EXERCISE DIRECTIONS ▸ Across the entries below, work out how many lines contain "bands". Respond with the number and no other text.

START MATERIAL PROVIDED

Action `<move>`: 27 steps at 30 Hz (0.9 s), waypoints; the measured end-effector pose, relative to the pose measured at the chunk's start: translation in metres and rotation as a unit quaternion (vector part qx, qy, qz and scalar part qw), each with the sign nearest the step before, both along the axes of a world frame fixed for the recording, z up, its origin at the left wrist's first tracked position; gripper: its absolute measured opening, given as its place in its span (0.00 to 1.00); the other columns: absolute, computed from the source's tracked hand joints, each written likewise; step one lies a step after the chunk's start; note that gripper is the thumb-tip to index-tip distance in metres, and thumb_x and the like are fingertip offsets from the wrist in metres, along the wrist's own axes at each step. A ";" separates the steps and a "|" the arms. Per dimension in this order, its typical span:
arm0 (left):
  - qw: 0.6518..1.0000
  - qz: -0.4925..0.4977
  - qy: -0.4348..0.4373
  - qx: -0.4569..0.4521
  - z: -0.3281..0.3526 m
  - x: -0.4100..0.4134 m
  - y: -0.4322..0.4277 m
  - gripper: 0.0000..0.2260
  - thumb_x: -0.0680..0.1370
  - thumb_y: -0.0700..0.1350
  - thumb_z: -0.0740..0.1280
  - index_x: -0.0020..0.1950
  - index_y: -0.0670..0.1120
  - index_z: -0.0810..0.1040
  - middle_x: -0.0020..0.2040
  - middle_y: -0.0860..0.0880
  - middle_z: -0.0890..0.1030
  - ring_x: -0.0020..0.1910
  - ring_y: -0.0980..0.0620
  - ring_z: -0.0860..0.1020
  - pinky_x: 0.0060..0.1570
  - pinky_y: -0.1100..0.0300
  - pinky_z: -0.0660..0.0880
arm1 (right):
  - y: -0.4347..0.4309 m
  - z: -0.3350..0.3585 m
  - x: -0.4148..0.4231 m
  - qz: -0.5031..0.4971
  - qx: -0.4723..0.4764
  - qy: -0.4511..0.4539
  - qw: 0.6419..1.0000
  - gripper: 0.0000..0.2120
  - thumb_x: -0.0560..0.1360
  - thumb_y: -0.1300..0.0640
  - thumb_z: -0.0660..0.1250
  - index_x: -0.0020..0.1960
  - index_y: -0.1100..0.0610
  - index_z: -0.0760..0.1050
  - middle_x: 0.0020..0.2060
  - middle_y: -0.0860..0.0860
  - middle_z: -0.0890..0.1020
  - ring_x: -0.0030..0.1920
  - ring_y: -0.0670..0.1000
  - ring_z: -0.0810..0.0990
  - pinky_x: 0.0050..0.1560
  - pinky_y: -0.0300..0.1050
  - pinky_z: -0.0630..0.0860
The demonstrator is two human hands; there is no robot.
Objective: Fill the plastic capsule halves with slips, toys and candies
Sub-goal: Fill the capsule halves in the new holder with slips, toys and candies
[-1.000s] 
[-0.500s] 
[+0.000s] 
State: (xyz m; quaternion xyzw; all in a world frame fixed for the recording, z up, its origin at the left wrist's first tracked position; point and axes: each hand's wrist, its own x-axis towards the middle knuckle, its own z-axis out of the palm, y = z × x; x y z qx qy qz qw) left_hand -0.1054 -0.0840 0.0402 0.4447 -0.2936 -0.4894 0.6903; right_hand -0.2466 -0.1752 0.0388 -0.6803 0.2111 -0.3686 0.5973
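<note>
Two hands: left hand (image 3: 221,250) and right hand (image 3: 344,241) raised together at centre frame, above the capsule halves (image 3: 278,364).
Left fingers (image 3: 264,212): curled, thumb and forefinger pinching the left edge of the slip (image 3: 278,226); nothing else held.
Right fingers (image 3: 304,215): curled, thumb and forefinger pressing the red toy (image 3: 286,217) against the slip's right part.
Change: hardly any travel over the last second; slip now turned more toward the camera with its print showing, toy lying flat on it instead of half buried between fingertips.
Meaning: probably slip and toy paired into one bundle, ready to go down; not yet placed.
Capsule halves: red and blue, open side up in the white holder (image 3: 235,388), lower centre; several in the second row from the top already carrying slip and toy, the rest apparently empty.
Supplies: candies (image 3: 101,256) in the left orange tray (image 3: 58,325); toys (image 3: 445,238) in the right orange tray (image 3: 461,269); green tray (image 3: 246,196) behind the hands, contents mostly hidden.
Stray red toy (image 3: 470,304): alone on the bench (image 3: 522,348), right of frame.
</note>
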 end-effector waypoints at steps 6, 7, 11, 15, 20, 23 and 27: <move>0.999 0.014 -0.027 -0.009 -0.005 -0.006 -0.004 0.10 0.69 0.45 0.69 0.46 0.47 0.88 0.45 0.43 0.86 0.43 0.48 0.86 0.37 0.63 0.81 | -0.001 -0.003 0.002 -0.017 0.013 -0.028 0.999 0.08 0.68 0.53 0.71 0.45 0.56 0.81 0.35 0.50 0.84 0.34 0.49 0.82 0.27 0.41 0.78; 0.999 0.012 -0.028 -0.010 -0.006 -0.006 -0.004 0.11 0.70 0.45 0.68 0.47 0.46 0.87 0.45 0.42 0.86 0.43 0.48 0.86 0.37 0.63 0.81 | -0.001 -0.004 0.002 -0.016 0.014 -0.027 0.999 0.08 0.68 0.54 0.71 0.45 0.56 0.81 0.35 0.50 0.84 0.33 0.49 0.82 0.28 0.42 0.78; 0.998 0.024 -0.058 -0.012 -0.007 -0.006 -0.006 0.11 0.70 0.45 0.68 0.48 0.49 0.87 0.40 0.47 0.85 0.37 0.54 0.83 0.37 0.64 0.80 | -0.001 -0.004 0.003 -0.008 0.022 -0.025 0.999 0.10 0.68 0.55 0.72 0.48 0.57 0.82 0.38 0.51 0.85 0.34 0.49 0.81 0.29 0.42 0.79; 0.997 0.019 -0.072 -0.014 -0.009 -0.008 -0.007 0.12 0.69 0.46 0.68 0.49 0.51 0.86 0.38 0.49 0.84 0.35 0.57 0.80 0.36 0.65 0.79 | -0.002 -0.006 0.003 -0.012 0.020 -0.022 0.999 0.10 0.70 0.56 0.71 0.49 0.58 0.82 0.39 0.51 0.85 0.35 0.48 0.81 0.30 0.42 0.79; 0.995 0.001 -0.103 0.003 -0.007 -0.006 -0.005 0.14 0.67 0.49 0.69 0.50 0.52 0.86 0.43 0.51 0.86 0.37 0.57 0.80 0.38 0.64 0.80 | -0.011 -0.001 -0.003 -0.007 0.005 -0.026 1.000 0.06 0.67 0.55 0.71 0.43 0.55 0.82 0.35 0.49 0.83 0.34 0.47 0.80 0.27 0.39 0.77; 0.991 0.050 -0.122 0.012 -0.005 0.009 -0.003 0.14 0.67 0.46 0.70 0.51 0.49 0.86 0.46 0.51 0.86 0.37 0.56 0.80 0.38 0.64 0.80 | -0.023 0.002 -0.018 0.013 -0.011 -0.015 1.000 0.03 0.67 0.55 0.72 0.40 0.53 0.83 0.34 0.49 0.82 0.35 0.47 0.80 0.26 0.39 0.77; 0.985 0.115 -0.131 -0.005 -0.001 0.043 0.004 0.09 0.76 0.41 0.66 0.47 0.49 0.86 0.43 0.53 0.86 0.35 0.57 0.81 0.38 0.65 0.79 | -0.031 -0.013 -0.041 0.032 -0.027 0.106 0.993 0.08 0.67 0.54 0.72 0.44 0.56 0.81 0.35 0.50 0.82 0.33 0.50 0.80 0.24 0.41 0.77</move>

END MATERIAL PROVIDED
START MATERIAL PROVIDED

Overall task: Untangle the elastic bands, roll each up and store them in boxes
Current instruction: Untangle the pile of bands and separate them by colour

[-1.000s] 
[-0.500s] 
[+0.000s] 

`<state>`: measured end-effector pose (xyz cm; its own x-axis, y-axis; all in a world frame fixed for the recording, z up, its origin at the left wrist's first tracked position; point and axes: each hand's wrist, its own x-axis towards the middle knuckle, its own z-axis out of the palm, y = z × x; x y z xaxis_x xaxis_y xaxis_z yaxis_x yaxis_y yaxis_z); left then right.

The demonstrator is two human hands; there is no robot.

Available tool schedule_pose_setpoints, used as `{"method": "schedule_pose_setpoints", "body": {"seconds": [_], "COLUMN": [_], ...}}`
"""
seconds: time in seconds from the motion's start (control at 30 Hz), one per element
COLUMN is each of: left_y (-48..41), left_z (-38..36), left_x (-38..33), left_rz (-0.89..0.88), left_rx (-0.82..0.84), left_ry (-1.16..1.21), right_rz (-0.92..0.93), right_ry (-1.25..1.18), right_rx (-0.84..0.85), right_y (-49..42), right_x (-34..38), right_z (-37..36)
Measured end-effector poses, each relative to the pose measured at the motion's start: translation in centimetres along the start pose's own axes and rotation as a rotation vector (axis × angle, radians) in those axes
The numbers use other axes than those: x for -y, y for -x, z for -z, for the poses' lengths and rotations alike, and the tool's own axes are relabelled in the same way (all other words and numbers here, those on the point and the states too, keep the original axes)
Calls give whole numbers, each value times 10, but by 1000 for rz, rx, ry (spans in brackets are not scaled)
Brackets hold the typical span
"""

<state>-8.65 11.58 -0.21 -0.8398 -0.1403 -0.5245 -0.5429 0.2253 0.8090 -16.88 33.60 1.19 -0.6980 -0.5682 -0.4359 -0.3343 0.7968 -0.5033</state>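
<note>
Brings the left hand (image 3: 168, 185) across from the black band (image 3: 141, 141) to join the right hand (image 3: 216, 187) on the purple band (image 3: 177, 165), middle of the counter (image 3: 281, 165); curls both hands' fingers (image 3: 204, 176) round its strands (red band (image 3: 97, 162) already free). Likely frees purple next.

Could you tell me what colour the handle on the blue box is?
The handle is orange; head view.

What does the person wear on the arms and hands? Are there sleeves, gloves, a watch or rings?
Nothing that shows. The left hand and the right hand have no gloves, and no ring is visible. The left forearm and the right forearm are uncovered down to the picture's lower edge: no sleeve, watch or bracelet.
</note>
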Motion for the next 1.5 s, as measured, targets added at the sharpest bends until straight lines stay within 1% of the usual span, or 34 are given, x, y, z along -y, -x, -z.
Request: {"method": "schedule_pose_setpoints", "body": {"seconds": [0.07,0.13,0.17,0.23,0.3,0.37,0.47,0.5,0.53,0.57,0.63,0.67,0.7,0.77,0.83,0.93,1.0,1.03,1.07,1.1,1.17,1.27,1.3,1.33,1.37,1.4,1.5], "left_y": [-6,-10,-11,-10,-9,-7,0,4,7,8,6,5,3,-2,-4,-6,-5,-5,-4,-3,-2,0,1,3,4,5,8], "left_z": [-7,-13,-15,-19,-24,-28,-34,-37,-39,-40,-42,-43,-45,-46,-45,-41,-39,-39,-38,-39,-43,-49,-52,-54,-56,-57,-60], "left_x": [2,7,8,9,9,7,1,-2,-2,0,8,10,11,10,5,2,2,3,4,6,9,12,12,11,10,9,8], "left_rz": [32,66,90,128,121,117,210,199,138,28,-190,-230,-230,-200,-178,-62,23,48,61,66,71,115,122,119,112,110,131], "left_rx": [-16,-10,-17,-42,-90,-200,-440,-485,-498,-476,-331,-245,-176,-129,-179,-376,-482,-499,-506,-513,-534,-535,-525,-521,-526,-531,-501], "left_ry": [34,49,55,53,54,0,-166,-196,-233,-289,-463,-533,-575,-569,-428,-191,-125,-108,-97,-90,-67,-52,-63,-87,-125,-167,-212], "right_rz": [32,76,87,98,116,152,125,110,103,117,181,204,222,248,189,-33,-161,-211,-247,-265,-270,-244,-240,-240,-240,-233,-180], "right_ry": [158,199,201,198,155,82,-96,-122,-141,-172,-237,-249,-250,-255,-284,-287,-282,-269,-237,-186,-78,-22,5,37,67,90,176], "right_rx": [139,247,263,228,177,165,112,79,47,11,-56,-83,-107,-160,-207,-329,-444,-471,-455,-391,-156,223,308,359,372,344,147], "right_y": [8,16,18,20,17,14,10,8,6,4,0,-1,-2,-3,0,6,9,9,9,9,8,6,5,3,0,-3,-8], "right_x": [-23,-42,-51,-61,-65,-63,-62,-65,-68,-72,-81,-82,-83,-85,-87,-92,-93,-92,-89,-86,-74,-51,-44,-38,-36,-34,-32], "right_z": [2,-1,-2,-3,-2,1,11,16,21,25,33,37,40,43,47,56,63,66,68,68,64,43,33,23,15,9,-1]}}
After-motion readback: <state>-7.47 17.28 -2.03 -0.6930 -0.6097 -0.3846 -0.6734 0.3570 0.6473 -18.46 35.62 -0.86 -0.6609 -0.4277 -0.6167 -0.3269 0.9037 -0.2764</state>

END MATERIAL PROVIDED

RESULT OF THIS EXERCISE ▸ 2